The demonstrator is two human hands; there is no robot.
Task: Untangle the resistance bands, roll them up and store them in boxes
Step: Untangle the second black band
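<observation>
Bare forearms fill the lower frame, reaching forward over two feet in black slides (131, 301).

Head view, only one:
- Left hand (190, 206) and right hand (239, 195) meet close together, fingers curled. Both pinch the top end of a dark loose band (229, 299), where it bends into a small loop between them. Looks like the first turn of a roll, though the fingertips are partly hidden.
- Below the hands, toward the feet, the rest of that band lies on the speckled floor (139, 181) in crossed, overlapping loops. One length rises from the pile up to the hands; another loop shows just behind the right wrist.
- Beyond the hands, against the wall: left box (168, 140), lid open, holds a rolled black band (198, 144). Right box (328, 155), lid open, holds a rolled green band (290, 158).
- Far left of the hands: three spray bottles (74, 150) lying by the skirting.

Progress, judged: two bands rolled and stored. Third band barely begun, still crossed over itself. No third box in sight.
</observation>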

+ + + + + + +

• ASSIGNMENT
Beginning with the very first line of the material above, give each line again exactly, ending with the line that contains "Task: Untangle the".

• RESULT FOR THIS EXERCISE
The demonstrator is two human hands; there is no robot.
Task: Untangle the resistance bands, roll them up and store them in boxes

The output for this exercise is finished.